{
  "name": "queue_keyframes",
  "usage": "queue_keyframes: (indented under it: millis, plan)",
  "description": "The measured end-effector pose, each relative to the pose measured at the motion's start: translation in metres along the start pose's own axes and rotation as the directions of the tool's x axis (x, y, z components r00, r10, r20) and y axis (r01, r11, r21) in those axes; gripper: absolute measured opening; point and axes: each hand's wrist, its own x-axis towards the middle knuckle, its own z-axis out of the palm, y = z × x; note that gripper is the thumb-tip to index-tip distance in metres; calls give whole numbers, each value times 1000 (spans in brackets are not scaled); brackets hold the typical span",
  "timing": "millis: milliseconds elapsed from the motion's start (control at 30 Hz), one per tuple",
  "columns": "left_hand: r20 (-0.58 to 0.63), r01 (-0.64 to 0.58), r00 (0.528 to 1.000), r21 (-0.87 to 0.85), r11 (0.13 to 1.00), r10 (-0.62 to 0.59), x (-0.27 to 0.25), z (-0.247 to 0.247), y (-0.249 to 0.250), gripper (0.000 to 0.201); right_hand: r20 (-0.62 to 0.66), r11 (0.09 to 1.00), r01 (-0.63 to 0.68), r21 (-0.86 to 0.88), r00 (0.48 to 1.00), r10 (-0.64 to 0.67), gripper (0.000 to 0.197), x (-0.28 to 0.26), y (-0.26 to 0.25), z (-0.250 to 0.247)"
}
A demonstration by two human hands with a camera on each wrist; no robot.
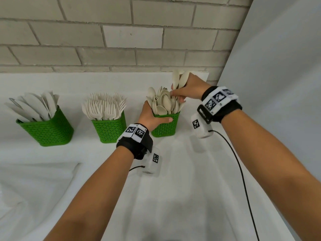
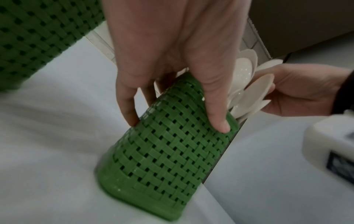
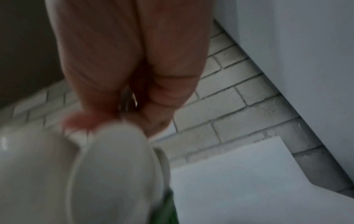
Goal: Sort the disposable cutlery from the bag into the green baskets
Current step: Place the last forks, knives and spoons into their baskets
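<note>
Left hand (image 1: 150,117) grips the spoon basket (image 1: 165,126) by its rim, while just above it the right hand (image 1: 188,90) clutches several spoons (image 1: 180,79).

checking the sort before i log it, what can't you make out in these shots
- Count of spoons held: right hand covers the handles in the head view; right wrist view is blurred.
- Bag: in no view.
- Spoon basket interior: packed spoons hide it.
- Knife basket contents: too small to verify.
</note>
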Motion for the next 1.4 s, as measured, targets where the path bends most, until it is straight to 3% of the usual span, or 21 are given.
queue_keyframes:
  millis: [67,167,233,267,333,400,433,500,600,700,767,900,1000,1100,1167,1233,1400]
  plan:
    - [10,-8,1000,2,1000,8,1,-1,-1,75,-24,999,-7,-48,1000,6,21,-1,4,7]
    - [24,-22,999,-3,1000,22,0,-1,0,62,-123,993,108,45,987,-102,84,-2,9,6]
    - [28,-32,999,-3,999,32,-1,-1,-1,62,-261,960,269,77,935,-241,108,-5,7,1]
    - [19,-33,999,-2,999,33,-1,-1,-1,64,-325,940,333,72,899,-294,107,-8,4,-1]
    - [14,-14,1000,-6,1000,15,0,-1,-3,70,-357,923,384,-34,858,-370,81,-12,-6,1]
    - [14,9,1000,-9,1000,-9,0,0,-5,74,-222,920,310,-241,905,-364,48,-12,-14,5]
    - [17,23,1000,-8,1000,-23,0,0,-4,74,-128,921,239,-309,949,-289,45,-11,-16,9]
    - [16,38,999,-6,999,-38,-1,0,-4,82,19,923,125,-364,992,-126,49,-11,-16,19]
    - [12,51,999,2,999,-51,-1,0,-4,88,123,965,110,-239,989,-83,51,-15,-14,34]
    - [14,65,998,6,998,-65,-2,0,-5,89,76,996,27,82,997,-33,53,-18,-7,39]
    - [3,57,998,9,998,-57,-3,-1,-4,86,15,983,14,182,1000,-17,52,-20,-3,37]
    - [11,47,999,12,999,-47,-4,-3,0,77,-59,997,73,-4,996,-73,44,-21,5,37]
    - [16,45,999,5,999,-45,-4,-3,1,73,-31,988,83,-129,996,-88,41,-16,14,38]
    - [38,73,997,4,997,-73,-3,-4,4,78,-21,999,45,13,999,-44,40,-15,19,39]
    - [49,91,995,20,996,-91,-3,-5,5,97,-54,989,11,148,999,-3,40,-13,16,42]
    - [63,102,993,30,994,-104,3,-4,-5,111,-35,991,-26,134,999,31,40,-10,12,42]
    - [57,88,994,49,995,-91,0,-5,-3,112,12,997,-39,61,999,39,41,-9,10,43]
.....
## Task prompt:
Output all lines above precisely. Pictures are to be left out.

## Response to the exercise:
{
  "name": "queue_keyframes",
  "usage": "queue_keyframes: (indented under it: millis, plan)",
  "description": "The measured end-effector pose, each relative to the pose measured at the motion's start: translation in metres along the start pose's own axes and rotation as the directions of the tool's x axis (x, y, z components r00, r10, r20) and y axis (r01, r11, r21) in those axes; gripper: absolute measured opening; point and axes: each hand's wrist, its own x-axis towards the middle knuckle, its own z-axis out of the palm, y = z × x; note that gripper is the thumb-tip to index-tip distance in metres; calls give whole numbers, each value times 1000 (spans in brackets are not scaled); brackets hold the typical span",
  "timing": "millis: milliseconds elapsed from the motion's start (control at 30 Hz), one per tuple",
  "columns": "left_hand: r20 (-0.58 to 0.63), r01 (-0.64 to 0.58), r00 (0.528 to 1.000), r21 (-0.87 to 0.85), r11 (0.13 to 1.00), r10 (-0.62 to 0.59), x (-0.27 to 0.25), z (-0.247 to 0.247), y (-0.249 to 0.250), gripper (0.000 to 0.201); right_hand: r20 (-0.62 to 0.66), r11 (0.09 to 1.00), r01 (-0.63 to 0.68), r21 (-0.86 to 0.88), r00 (0.48 to 1.00), r10 (-0.64 to 0.67), gripper (0.000 to 0.197), x (-0.28 to 0.26), y (-0.26 to 0.25), z (-0.250 to 0.247)"
}
A demonstration by two human hands with a camera on each wrist; no robot.
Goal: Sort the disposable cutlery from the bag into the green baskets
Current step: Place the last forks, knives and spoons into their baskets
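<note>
Left hand (image 1: 150,117) grips the spoon basket (image 1: 165,126) by its rim, while just above it the right hand (image 1: 188,90) clutches several spoons (image 1: 180,79).

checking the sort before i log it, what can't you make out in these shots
- Count of spoons held: right hand covers the handles in the head view; right wrist view is blurred.
- Bag: in no view.
- Spoon basket interior: packed spoons hide it.
- Knife basket contents: too small to verify.
</note>
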Motion for the next 1.4 s, as measured, targets where the path bends most, until it is straight to 3% of the usual span, or 21 are given.
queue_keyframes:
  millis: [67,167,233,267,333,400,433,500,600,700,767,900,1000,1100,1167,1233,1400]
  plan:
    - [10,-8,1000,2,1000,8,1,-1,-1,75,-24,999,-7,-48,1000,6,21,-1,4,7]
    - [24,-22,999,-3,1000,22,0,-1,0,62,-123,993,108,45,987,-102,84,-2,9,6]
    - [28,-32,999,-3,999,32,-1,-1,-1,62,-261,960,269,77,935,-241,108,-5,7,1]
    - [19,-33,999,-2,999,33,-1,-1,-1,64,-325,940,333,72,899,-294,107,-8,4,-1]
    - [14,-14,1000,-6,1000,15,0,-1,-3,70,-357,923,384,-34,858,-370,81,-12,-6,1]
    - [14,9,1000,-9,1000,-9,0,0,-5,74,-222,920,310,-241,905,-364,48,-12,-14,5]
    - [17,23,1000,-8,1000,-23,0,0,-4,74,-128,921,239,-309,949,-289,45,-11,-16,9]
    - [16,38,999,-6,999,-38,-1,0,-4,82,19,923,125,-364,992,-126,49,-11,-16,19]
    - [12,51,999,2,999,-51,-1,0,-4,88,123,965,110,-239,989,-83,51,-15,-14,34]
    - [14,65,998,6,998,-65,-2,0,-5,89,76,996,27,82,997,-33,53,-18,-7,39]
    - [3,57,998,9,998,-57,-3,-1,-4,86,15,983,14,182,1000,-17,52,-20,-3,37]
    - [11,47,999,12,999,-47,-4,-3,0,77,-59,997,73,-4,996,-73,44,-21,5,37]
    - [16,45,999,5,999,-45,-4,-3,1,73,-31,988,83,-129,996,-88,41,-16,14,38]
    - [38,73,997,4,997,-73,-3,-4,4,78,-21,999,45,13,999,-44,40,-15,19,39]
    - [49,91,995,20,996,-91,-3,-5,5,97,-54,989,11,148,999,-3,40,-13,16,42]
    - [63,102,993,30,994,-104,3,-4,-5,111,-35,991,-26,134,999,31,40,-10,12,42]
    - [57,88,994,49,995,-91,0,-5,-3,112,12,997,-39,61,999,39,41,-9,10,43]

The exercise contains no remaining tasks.